Author: Anders Ortenblad
Editor: Routledge
ISBN: 1317274229
Size: 10,32 MB
Format: PDF, Mobi
Read: 336
Download

Gender Equality in a Global Perspective looks to discuss whether Gender Equality can be adopted as it has been defined in international documents anywhere, or whether it needs to be adapted in a more local context; discuss which factors and perspectives need to be taken into account when adapting Gender Equality to specific contexts; suggest research approaches for studies on whether a universal (Western) concept of Gender Equality fits in certain specific contexts; and finally suggests challenges to the existing interpretation of Gender Equality (e.g., theory of intersectionality); and the development of legal and policy framework. This book is situated within the tradition of comparative gender studies. While most other such books take up and compare various ways of implementing (or not implementing) gender equality, this book studies and compares whether or not (and to what extent) a specific definition of Gender Equality (GE) could be adopted by various nations. Thus, all chapter contributors will engage with the same definition of GE, which will be presented within the book, and discuss the possibilities and constrains related to applying such a definition in their particular national context. The readers will learn about the problems of applying a universal concept of Gender Equality and the possible reasons for and modes of adapting Gender Equality to different contexts.

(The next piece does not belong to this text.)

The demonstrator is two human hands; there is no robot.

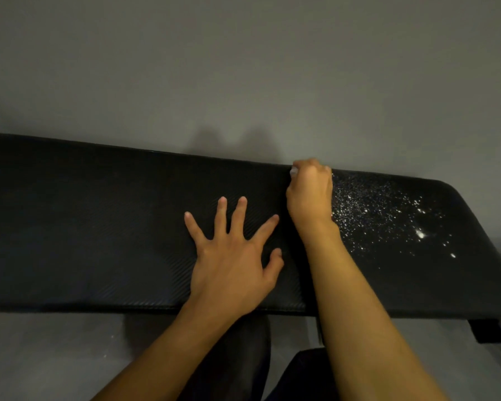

Gender Equality in a Global Perspective looks to maintain a critical and reflexive stance towards the issues raised and will seek to present multiple perspectives and open-ended answers. As such it hopes to contribute to the international discussion of human rights more broadly and Gender Equality specifically. The intended audience is not limited only to but will include policy makers, scholars and students with an interest in Gender issues, Organizational Theory, Political Science, Human Development, Policy Analysis, Globalization and other management sub-disciplines.